The daily deceleration of culture and social order in this country makes me focus more and more my own family and small world of animals and plants. I realize that some people are frighten but the shocking thing is they have never thought for themselves and it is showing up now in a changing economy. They are turning to blame and violence instead of reason, discussion and community. I have a brother that would be homeless if it were not for the generosity of another brother taking him in. He is against health care reform with a public option. No one walking the earth, at this moment, needs the social support safety net more than him. He lost the ability to reason and think clearly is all I can assume.

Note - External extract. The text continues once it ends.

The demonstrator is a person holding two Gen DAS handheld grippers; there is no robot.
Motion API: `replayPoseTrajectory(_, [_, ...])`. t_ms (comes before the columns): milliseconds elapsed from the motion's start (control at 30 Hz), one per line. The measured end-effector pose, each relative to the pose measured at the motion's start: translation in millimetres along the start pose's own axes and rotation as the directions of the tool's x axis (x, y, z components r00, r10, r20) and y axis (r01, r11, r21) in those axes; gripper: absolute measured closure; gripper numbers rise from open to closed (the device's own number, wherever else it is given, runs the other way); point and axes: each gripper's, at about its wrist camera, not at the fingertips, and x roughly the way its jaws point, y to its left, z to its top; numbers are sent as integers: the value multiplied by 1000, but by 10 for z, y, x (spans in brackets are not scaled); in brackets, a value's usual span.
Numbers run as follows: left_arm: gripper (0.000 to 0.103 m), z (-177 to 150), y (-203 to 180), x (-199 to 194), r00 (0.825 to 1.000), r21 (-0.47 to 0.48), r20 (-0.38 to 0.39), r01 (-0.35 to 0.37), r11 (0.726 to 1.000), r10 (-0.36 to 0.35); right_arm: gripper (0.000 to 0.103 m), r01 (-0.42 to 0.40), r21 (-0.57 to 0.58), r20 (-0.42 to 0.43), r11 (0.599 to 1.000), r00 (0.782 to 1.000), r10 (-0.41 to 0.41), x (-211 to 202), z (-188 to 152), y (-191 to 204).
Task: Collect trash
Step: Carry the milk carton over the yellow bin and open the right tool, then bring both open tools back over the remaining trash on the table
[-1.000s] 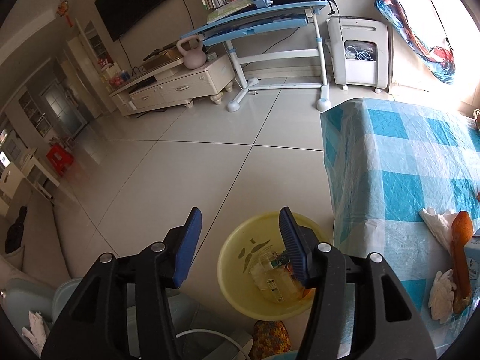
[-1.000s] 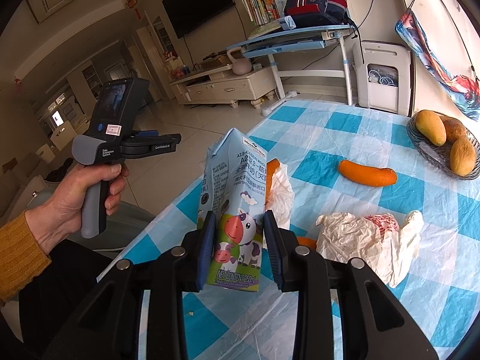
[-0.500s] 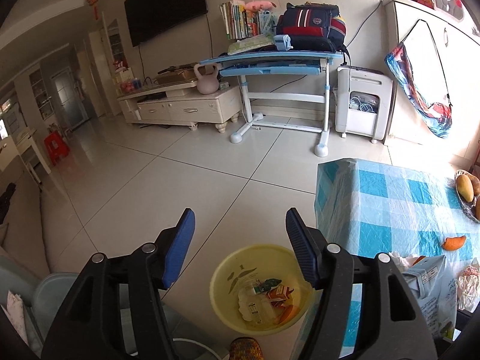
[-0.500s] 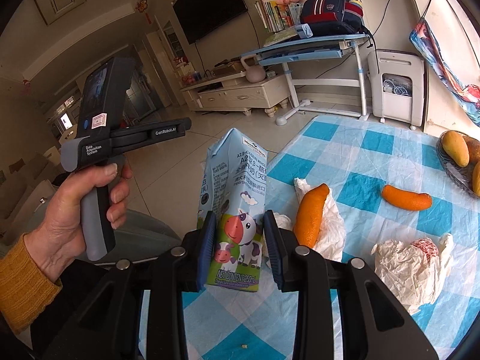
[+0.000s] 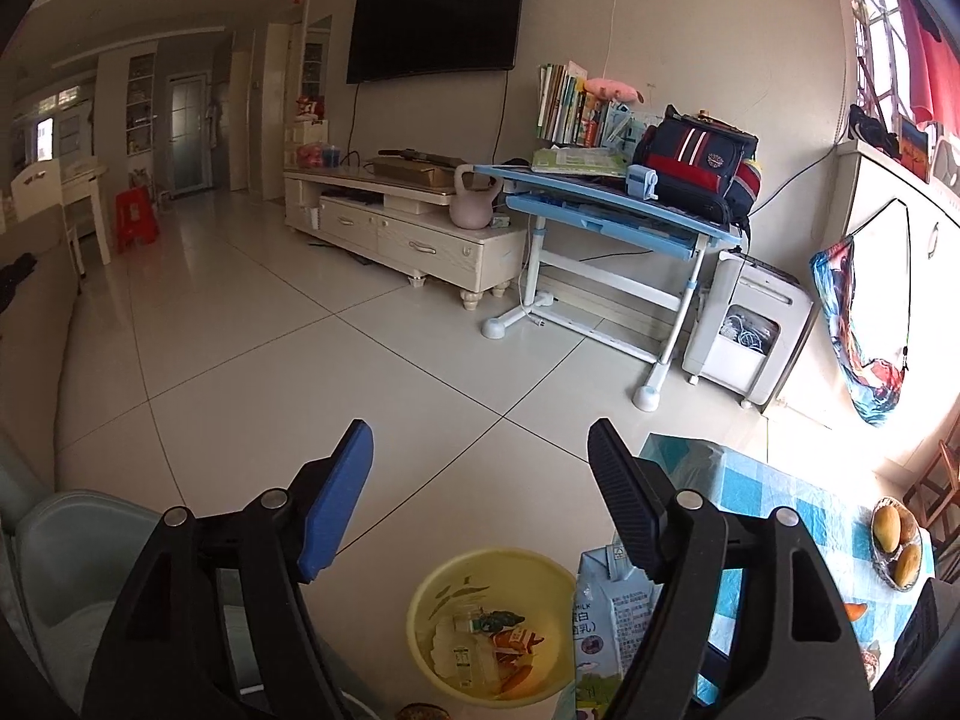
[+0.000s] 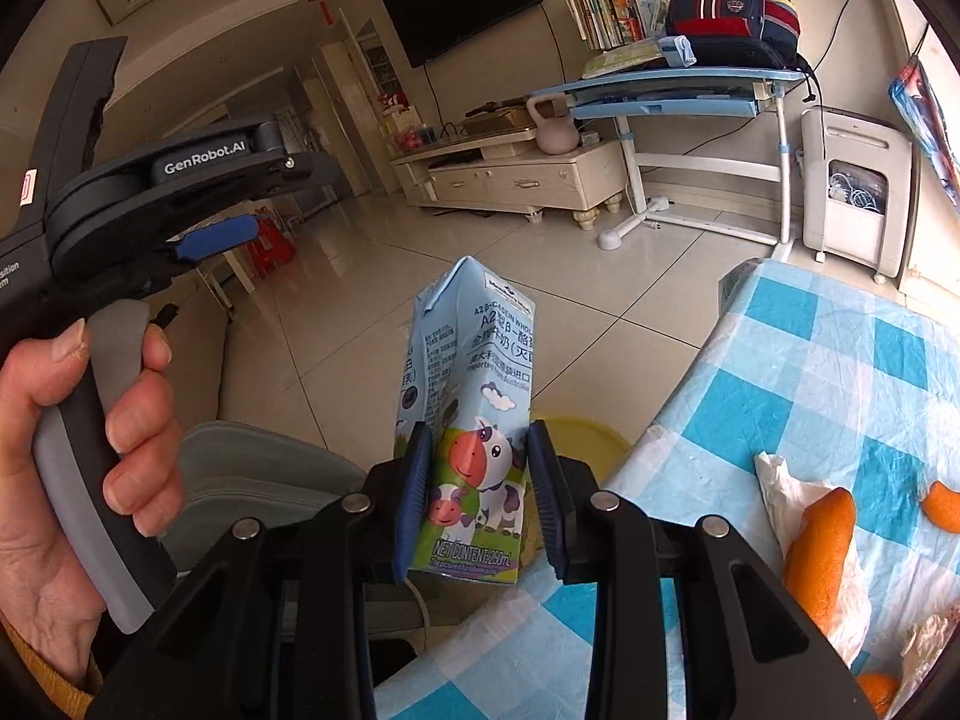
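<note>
Above yellow basin (image 6: 591, 438): right hand-held gripper (image 6: 480, 498) pinched milk carton (image 6: 474, 420), transport step. Left hand-held gripper (image 5: 480, 492) spread, empty. Next move probably: centre carton over basin, release.

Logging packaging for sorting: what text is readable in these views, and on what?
"GenRobot.AI": left gripper body.
"NET CONTENT: 250mL": milk carton, bottom.
"A2", "WHOLE": carton front; the rest is too small.
"MILK": carton seen from the left wrist.
</note>
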Motion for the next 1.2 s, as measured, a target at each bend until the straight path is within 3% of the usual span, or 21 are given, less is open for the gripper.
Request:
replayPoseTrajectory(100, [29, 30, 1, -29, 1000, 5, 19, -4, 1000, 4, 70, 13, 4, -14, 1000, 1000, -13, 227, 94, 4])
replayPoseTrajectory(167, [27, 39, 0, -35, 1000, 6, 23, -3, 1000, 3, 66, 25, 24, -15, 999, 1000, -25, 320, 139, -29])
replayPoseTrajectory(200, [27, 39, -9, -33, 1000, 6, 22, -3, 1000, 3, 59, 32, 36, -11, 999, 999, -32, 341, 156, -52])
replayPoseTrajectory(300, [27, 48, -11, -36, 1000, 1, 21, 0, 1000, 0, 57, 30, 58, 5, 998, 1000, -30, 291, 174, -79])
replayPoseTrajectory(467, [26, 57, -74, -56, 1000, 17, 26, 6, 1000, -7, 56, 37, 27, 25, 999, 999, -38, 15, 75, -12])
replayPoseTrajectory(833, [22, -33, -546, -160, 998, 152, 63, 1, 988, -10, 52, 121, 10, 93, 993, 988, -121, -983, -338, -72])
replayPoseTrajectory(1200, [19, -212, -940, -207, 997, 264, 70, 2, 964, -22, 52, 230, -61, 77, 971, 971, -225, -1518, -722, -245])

My tomatoes are ripening slowly now. My winter kale is eight inches high and looking very proud. I can thank the chickens for that. Those ladies are going to add much to the vigor of my garden. The other seed starts are still indoors under the lamp.










Monday, August 10, 2009

Angels and Ancestors

How many minutes are there in a business week?

Yesterday, I matched up with the right minute and solved a problem that has been unsolvable for a month. I give credit to my ancestors or angels.

Doing a little research at a resale shop downtown Olympia because I had to fence in my chickens some how or I was to lose my gardening spaces to their habit of scratching and eating everything. I have play over in my mind the areas involved, the areas I could donate to them and the areas that I have to save for the bigger goal of growing my fruit and vegetables. Always it came up unclear to me.

An attractive couple were standing next to their van as the store owner shouted out to me, "hey, chicken fence lady, come here". I was crossing the street to get back into John's truck. As I approached the van, the shop owner was negotiating about the cedar wood and I saw a roll of chain linked fence.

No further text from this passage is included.